Content starts

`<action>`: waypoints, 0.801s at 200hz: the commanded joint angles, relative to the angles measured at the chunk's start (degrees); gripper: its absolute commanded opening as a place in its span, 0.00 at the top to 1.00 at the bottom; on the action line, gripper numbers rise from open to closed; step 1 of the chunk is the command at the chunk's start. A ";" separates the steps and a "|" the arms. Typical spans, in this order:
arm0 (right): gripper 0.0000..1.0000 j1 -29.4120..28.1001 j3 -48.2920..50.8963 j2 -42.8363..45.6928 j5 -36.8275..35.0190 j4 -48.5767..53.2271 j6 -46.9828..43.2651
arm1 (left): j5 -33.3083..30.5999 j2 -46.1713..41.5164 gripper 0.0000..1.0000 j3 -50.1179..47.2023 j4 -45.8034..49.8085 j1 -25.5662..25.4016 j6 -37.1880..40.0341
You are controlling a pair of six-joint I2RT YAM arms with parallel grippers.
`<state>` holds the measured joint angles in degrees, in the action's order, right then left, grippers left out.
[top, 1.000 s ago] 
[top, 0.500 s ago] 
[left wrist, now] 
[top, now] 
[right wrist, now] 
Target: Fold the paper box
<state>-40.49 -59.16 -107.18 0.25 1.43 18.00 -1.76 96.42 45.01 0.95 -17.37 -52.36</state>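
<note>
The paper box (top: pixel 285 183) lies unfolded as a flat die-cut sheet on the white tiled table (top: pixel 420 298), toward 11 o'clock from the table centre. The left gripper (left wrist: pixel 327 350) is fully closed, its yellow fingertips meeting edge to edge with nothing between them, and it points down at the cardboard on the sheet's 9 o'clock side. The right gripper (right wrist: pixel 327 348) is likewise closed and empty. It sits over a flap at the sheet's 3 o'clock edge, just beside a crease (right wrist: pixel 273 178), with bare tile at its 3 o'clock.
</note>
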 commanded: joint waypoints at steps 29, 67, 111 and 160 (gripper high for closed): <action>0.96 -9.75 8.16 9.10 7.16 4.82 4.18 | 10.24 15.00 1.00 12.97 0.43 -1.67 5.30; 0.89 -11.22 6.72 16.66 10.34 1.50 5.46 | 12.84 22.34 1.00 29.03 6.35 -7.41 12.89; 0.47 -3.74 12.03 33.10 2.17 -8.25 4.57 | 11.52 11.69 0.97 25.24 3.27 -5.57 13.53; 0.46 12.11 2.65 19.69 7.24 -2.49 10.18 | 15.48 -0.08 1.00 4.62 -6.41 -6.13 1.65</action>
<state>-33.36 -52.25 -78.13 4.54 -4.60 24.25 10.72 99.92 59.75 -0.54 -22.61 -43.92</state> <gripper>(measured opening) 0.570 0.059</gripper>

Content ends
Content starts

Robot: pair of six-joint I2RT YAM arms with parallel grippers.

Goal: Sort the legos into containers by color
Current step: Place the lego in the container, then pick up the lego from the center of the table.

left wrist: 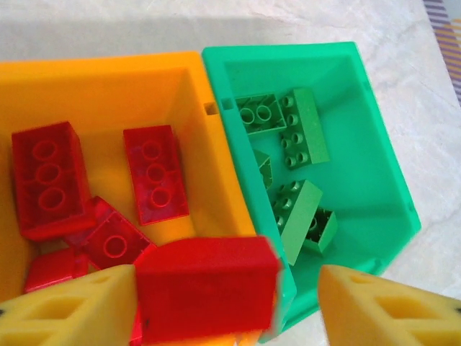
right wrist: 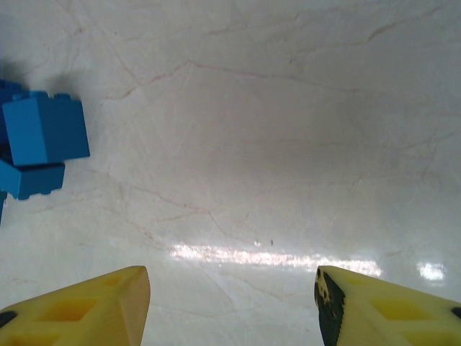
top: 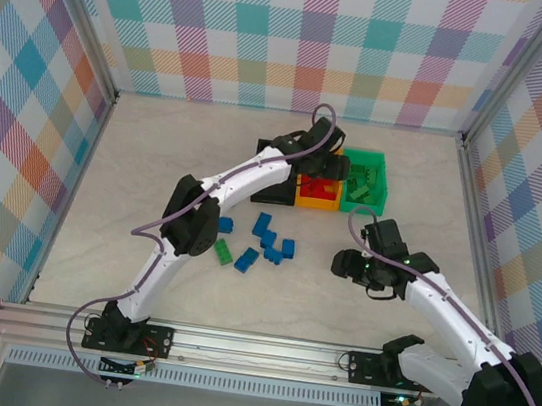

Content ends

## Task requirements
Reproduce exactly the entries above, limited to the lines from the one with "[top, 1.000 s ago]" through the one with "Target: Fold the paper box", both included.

## Answer for this exercise
[top, 1.000 s ago] 
[top, 0.500 s ago] 
[left wrist, now] 
[top, now] 
[right wrist, now] 
Target: Fold the paper box

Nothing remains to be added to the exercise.